▶ **Action item**
Copy from the first line below down to and including the line with "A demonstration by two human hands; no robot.". Skip the pictures.

▶ **The data**
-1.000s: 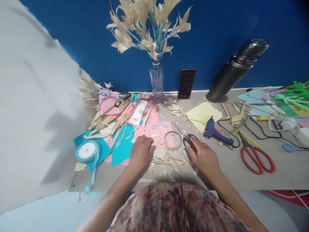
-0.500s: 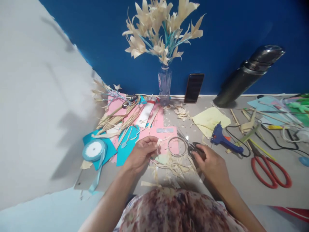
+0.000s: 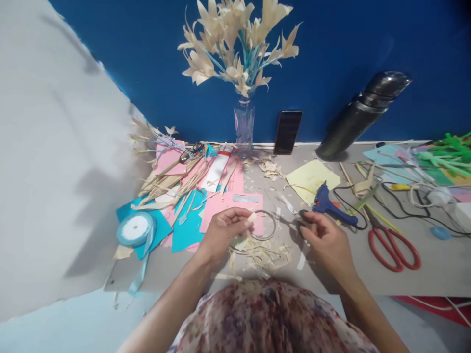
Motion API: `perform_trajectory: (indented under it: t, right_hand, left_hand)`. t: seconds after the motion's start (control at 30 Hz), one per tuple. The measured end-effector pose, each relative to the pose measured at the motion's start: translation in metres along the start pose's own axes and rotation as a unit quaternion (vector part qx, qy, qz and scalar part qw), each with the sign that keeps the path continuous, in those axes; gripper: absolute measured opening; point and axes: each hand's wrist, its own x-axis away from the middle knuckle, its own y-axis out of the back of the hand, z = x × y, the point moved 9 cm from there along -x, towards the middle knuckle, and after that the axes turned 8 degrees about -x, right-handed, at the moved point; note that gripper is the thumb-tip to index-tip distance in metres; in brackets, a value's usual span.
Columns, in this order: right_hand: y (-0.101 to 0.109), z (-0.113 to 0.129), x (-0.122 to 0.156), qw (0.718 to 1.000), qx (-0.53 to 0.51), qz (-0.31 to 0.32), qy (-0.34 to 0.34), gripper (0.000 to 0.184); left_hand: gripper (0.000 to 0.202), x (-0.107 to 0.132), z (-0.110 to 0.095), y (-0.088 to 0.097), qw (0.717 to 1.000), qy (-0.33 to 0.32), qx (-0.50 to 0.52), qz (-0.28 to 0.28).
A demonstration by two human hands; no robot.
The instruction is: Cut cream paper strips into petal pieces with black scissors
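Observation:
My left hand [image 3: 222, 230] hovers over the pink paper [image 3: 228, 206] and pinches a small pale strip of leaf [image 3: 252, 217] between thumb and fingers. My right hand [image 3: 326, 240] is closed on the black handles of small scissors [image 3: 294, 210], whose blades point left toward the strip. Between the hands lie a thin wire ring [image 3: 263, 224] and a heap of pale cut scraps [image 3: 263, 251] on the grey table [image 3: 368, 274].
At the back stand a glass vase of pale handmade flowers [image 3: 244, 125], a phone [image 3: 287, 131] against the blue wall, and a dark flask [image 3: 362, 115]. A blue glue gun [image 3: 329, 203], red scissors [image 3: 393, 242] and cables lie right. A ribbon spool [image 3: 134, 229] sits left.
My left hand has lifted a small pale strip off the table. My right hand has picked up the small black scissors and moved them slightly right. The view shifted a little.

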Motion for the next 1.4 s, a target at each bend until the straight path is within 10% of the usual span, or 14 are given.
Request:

▶ **Response to this task**
-1.000s: 
-0.500s: 
+0.000s: 
Motion API: `perform_trajectory: (indented under it: t, right_hand, left_hand)`. t: seconds after the motion's start (control at 30 Hz), one per tuple. The measured end-effector pose, each relative to the pose measured at the motion's start: translation in metres along the start pose's own axes and rotation as a unit quaternion (vector part qx, qy, qz and scalar part qw), each with the sign that keeps the path continuous, in those axes; gripper: absolute measured opening; point and axes: each hand's wrist, its own x-axis away from the middle knuckle, its own y-axis out of the back of the hand, z = x × y, the point moved 9 cm from there along -x, towards the middle knuckle, and after that the axes turned 8 degrees about -x, right-handed, at the moved point; note that gripper is the thumb-tip to index-tip distance in metres; in brackets, a value's usual span.
Columns, in this order: right_hand: y (-0.101 to 0.109), z (-0.113 to 0.129), x (-0.122 to 0.156), qw (0.718 to 1.000), qx (-0.53 to 0.51), qz (-0.31 to 0.32), qy (-0.34 to 0.34), gripper (0.000 to 0.184); left_hand: gripper (0.000 to 0.202), x (-0.107 to 0.132), z (-0.110 to 0.095), y (-0.088 to 0.097), qw (0.717 to 1.000), qy (-0.33 to 0.32), qx (-0.50 to 0.52), qz (-0.28 to 0.28).
A demonstration by two human hands; no robot.

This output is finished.